__Your objective__:
Write the entries out exactly. Any images they hold stay out of the copy.

__Supplied material__:
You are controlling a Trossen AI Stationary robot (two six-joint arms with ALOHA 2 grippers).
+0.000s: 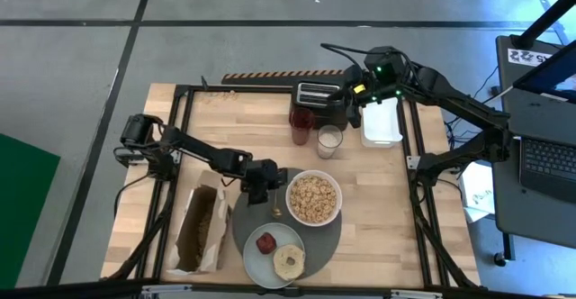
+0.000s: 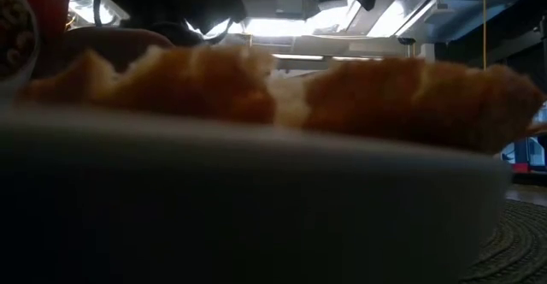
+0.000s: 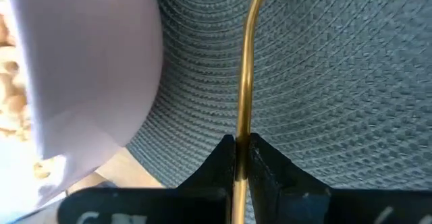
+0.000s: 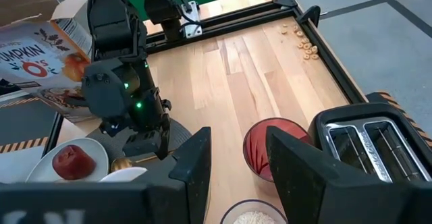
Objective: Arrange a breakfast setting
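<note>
The dark-grey round placemat (image 1: 247, 225) lies at the table's near middle. On it stand the white bowl (image 1: 313, 198), full of cereal, and the pale mint plate (image 1: 253, 261), which holds a bagel and a red piece of food. My left gripper (image 1: 259, 194) is over the mat's left part, beside the bowl, shut on the gold spoon (image 3: 246, 69). The spoon's bowl end (image 1: 277, 211) lies between the white bowl and the plate. My right gripper (image 1: 354, 112) is open and empty at the table's far side, by the toaster. My left gripper pinches the spoon's thin gold handle (image 3: 243, 133) between its two fingertips. The handle runs straight out from the fingers over the placemat (image 3: 337, 62), beside the white bowl's wall (image 3: 94, 62). The fingers point down at the mat. Whether the spoon's bowl end touches the mat, I cannot tell.
A black toaster (image 1: 317, 94), a red cup (image 1: 301, 119), a glass of milk (image 1: 329, 140) and a white tray (image 1: 382, 123) stand at the far side. An open cereal box (image 1: 200, 231) lies left of the mat. Loose cereal rings (image 4: 304, 42) lie by the black frame rail.
</note>
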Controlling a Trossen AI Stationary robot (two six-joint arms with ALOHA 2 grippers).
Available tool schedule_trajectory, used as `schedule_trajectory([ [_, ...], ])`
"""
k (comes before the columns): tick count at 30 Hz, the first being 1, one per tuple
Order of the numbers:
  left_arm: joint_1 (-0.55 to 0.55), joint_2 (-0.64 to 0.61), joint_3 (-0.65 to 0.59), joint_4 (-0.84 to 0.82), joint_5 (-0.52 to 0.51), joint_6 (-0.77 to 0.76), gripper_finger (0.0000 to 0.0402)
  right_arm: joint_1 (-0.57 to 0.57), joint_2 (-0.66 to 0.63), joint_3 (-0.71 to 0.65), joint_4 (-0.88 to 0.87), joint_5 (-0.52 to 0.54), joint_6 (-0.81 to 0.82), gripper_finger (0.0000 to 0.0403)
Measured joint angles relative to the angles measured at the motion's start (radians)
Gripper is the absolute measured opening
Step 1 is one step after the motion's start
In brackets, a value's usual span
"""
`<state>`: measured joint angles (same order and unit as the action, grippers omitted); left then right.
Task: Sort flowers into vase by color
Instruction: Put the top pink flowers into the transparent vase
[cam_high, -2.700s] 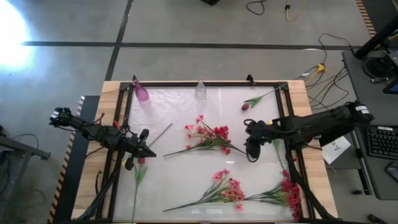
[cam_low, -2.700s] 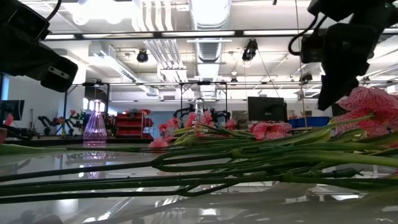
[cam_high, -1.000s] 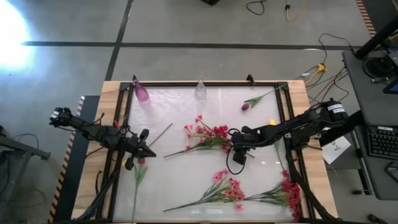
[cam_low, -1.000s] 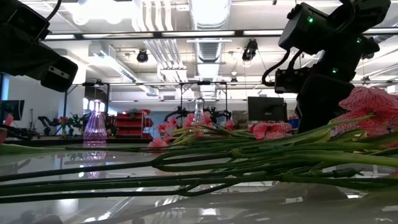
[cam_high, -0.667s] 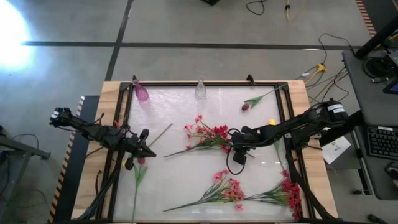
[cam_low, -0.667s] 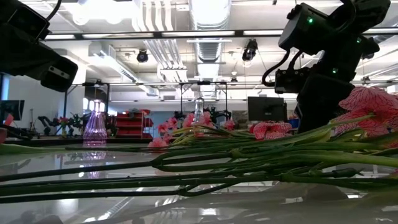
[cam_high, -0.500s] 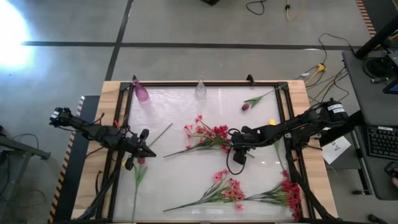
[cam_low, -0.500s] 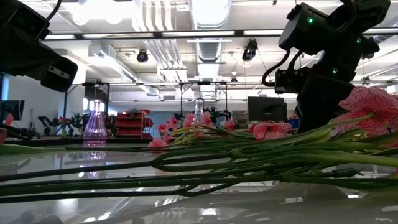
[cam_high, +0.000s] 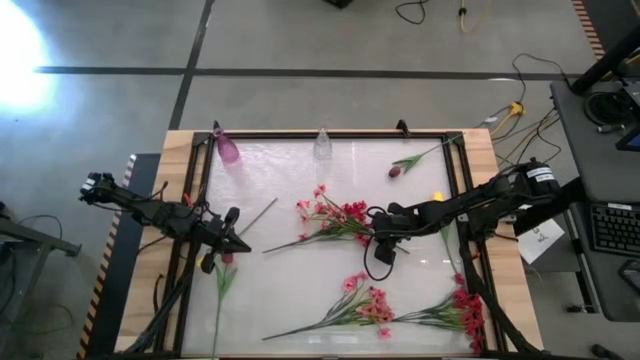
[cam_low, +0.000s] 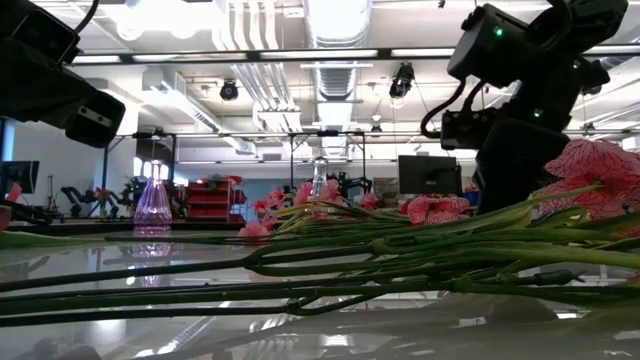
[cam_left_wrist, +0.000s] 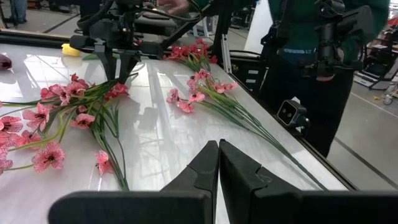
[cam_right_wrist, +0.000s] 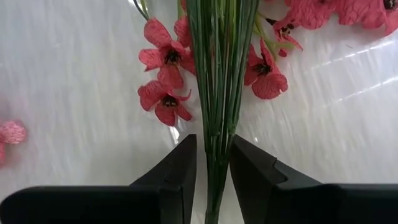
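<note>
A spray of pink and red flowers (cam_high: 335, 218) lies flat in the middle of the white table. My right gripper (cam_high: 378, 238) is down at its right end, shut on its bundle of green stems (cam_right_wrist: 214, 74). My left gripper (cam_high: 240, 243) hangs shut over the table's left side and touches nothing. A purple vase (cam_high: 228, 150) and a clear vase (cam_high: 322, 145) stand at the far edge. Two more sprays (cam_high: 362, 305) (cam_high: 462, 310) lie near the front. A dark-red bud (cam_high: 395, 171) lies at the far right, with a yellow bud (cam_high: 436, 197) nearer. My right gripper pinches the bundle of green stems (cam_right_wrist: 215, 134) between its two fingers (cam_right_wrist: 183, 163), one on each side, just short of the red blossoms (cam_right_wrist: 163, 65). The fingers slant down from the table's right side. The spray lies on the table, stems running on away from the fingers.
A single flower (cam_high: 222, 268) lies at the left edge beside my left gripper, and a thin bare stick (cam_high: 262, 213) lies nearby. A black frame (cam_high: 330, 133) borders the table. A person (cam_left_wrist: 311, 56) stands beyond the table's edge in the left wrist view.
My right gripper has come from near the table's right edge toward the middle spray and down to its stems. Over the last second it has kept still, and the spray has not moved.
</note>
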<state>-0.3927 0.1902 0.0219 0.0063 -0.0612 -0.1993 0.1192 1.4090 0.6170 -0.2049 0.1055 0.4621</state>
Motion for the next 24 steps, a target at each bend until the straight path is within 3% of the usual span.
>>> schedule_trajectory([
  [12, 0.0, 0.0, 0.0, 0.0, 0.0, 0.0, 0.0, 0.001, 0.0, 0.0, 0.023, 0.0, -0.001, 0.0073],
  [24, 0.0, 0.0, 0.0, 0.0, 0.0, 0.0, 0.0, -0.003, 0.0, 0.0, 0.056, 0.001, -0.002, 0.0088],
])
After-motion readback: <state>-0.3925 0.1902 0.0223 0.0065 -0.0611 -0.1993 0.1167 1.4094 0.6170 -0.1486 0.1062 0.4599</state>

__Exercise response__:
You are controlling a Trossen AI Stationary robot (two six-joint arms with ALOHA 2 grippers).
+0.000s: 
+0.000s: 
+0.000s: 
+0.000s: 
Objective: Arrange a breakfast setting
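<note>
The dark-grey round placemat (image 1: 247, 225) lies at the table's near middle. On it stand the white bowl (image 1: 313, 198), full of cereal, and the pale mint plate (image 1: 253, 261), which holds a bagel and a red piece of food. My left gripper (image 1: 259, 194) is over the mat's left part, beside the bowl, shut on the gold spoon (image 3: 246, 69). The spoon's bowl end (image 1: 277, 211) lies between the white bowl and the plate. My right gripper (image 1: 354, 112) is open and empty at the table's far side, by the toaster. My left gripper pinches the spoon's thin gold handle (image 3: 243, 133) between its two fingertips. The handle runs straight out from the fingers over the placemat (image 3: 337, 62), beside the white bowl's wall (image 3: 94, 62). The fingers point down at the mat. Whether the spoon's bowl end touches the mat, I cannot tell.
A black toaster (image 1: 317, 94), a red cup (image 1: 301, 119), a glass of milk (image 1: 329, 140) and a white tray (image 1: 382, 123) stand at the far side. An open cereal box (image 1: 200, 231) lies left of the mat. Loose cereal rings (image 4: 304, 42) lie by the black frame rail.
</note>
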Controlling a Trossen AI Stationary robot (two six-joint arms with ALOHA 2 grippers).
Available tool schedule_trajectory, used as `schedule_trajectory([ [_, ...], ])`
"""
k (comes before the columns): tick count at 30 Hz, the first being 1, one per tuple
Order of the numbers:
  left_arm: joint_1 (-0.55 to 0.55), joint_2 (-0.64 to 0.61), joint_3 (-0.65 to 0.59), joint_4 (-0.84 to 0.82), joint_5 (-0.52 to 0.51), joint_6 (-0.77 to 0.76), gripper_finger (0.0000 to 0.0402)
  right_arm: joint_1 (-0.57 to 0.57), joint_2 (-0.66 to 0.63), joint_3 (-0.71 to 0.65), joint_4 (-0.88 to 0.87), joint_5 (-0.52 to 0.54), joint_6 (-0.81 to 0.82), gripper_finger (0.0000 to 0.0403)
Measured joint angles relative to the angles measured at the motion's start (radians)
Gripper is the absolute measured opening
Step 1 is one step after the motion's start
In brackets, a value's usual span
"""
`<state>`: measured joint angles (same order and unit as the action, grippers omitted); left then right.
Task: Sort flowers into vase by color
Instruction: Put the top pink flowers into the transparent vase
[cam_high, -2.700s] 
[cam_low, -2.700s] 
[cam_high, -1.000s] 
[cam_low, -1.000s] 
[cam_high, -0.667s] 
[cam_low, -0.667s] 
[cam_high, -0.500s] 
[cam_low, -0.500s] 
[cam_high, +0.000s] 
[cam_low, +0.000s] 
[cam_left_wrist, +0.000s] 
[cam_right_wrist, +0.000s] 
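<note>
A spray of pink and red flowers (cam_high: 335, 218) lies flat in the middle of the white table. My right gripper (cam_high: 378, 238) is down at its right end, shut on its bundle of green stems (cam_right_wrist: 214, 74). My left gripper (cam_high: 240, 243) hangs shut over the table's left side and touches nothing. A purple vase (cam_high: 228, 150) and a clear vase (cam_high: 322, 145) stand at the far edge. Two more sprays (cam_high: 362, 305) (cam_high: 462, 310) lie near the front. A dark-red bud (cam_high: 395, 171) lies at the far right, with a yellow bud (cam_high: 436, 197) nearer. My right gripper pinches the bundle of green stems (cam_right_wrist: 215, 134) between its two fingers (cam_right_wrist: 183, 163), one on each side, just short of the red blossoms (cam_right_wrist: 163, 65). The fingers slant down from the table's right side. The spray lies on the table, stems running on away from the fingers.
A single flower (cam_high: 222, 268) lies at the left edge beside my left gripper, and a thin bare stick (cam_high: 262, 213) lies nearby. A black frame (cam_high: 330, 133) borders the table. A person (cam_left_wrist: 311, 56) stands beyond the table's edge in the left wrist view.
My right gripper has come from near the table's right edge toward the middle spray and down to its stems. Over the last second it has kept still, and the spray has not moved.
</note>
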<state>-0.3927 0.1902 0.0219 0.0063 -0.0612 -0.1993 0.1192 1.4090 0.6170 -0.2049 0.1055 0.4621</state>
Motion for the next 24 steps, a target at each bend until the straight path is within 3% of the usual span.
>>> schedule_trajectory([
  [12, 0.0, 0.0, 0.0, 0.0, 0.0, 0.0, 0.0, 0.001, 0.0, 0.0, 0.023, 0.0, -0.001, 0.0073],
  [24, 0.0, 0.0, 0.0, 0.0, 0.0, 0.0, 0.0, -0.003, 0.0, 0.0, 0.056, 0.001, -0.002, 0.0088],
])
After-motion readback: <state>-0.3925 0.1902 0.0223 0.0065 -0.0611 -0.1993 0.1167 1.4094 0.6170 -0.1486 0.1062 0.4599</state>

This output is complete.